Findings to date are insufficient to draw firm conclusions about the efficacy of nicotine in treating motor fluctuations in people with PD on (attempted) optimized oral levodopa therapy. A single open-label trial evaluated transdermal nicotine therapy compared with no additional treatment (Villafane et al., 2018). The study found no significant differences in MDS-UPDRS-III scores between the off-medication and on-medication states. However, improvements in secondary, unblinded outcomes were observed, including better disability scores (UPDRS-II) and daily functioning, as well as reductions in dyskinesia (UPDRS-IV).

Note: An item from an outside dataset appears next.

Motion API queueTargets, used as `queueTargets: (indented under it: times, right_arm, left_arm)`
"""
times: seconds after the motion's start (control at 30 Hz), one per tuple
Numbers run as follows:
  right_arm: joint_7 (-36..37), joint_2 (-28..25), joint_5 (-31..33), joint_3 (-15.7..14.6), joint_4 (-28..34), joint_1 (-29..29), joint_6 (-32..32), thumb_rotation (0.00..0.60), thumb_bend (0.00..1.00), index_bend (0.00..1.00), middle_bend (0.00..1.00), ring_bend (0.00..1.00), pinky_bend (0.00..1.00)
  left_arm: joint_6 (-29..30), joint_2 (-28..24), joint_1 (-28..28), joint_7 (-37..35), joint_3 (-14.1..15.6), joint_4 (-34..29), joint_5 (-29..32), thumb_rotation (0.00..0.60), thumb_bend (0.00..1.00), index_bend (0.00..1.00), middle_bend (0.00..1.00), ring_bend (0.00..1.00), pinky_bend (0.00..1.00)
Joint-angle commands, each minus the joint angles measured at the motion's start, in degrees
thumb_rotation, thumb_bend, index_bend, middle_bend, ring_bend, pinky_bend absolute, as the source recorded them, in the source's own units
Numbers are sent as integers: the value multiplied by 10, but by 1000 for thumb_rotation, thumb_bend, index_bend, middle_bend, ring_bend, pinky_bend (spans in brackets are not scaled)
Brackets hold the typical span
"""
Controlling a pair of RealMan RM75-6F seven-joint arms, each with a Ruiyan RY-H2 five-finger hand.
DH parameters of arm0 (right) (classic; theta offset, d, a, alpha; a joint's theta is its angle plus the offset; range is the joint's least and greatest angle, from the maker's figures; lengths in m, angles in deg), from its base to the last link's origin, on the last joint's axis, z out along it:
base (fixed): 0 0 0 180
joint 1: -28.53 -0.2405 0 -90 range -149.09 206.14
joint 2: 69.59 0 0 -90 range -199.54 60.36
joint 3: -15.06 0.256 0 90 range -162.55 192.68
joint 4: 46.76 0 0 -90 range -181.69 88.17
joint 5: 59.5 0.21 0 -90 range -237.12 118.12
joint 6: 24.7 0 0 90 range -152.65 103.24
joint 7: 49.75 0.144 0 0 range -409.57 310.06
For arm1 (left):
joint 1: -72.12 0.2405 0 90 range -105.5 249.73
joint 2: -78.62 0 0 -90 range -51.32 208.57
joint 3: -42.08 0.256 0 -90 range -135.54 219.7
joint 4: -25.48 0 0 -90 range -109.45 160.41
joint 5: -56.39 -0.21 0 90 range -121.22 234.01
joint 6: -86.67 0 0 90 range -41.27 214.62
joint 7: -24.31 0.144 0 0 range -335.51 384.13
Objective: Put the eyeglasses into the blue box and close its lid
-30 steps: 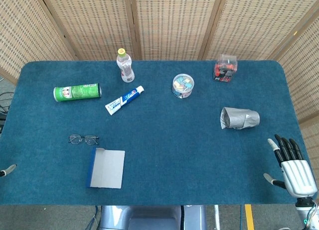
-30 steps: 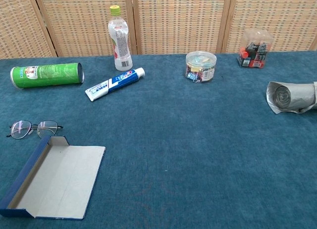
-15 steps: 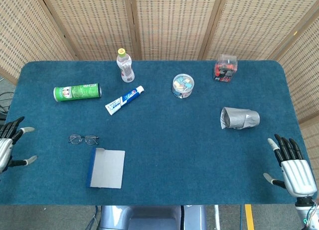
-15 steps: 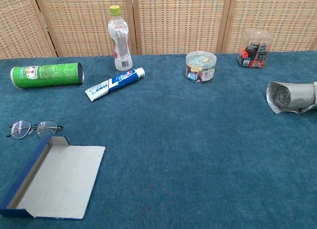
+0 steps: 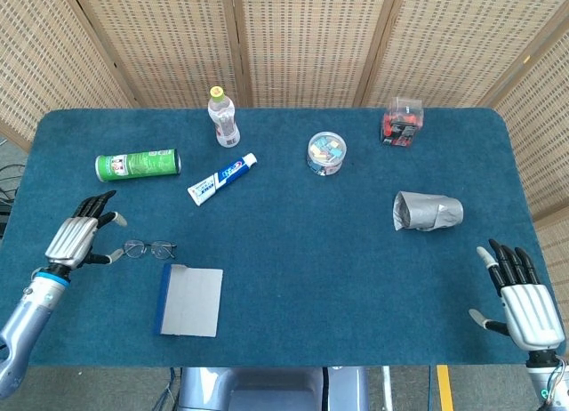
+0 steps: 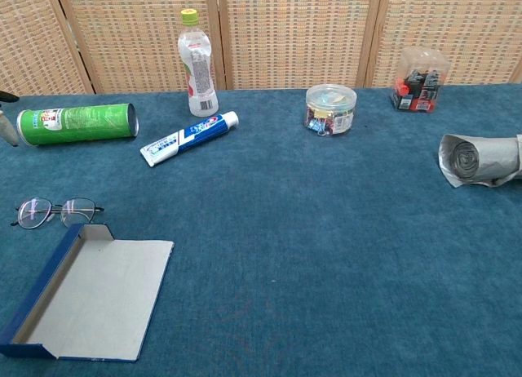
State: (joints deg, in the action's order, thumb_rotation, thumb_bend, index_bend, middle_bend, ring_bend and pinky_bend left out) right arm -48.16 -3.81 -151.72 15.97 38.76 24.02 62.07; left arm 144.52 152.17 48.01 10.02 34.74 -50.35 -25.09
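Observation:
The thin-framed eyeglasses (image 5: 149, 248) (image 6: 50, 210) lie flat on the blue cloth near the left side. Just in front of them the blue box (image 5: 189, 301) (image 6: 90, 299) lies with its lid folded open, grey inside showing. My left hand (image 5: 80, 237) hovers just left of the glasses, fingers spread, holding nothing; only a fingertip (image 6: 6, 126) of it shows at the chest view's left edge. My right hand (image 5: 522, 302) rests open at the table's front right corner, far from both.
A green can (image 5: 138, 165) lies on its side behind the glasses, with a toothpaste tube (image 5: 222, 179) and an upright bottle (image 5: 223, 117) nearby. A round jar (image 5: 326, 153), a clear box (image 5: 403, 121) and a grey roll (image 5: 427, 211) sit to the right.
My left hand has come in from the table's left edge and moved rightwards towards the glasses. The right hand, glasses and box have stayed put.

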Motion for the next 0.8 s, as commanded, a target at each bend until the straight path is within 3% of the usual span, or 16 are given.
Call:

No changes in OFF-time or ON-time duration were assessed. Due to the lack of a placebo control and the potential for expectancy bias, findings are considered exploratory. Larger, double-blind, placebo-controlled studies are needed to evaluate nicotine’s potential therapeutic role.

3.1.3.4 Terguride

Existing studies provide inconclusive evidence for the efficacy of terguride in the treatment of motor fluctuations in people with PD receiving (attempted) optimised oral levodopa therapy. A single placebo-controlled trial evaluated terguride in patients with motor fluctuations (Pacchetti et al., 1993). The study found no significant improvements in OFF-time duration or motor scores, as measured by the Columbia University Rating Scale, in either the ON or OFF medication states. Disability and ON-time outcomes were not meaningfully affected, and no increase in dyskinesia risk was observed. Given the lack of clinically significant findings and the absence of confirmatory studies, current evidence does not support the use of terguride for the management of motor fluctuations in PD.

3.1.3.5 Perampanel

Available data are inadequate to support the use of perampanel in managing motor fluctuations in people with PD on (attempted) optimised oral levodopa therapy. Two placebo-controlled trials evaluated perampanel for the treatment of motor fluctuations (Eggert et al., 2010; Lees et al., 2012). Neither study demonstrated superiority over placebo in reducing OFF-time. Only one trial assessed ON-time and disability, with no significant improvement reported. Motor symptoms in the off-medication state, functional capacity, and HR-QoL were not assessed in either trial. The limited scope and inconclusive findings preclude a recommendation for perampanel use in this context.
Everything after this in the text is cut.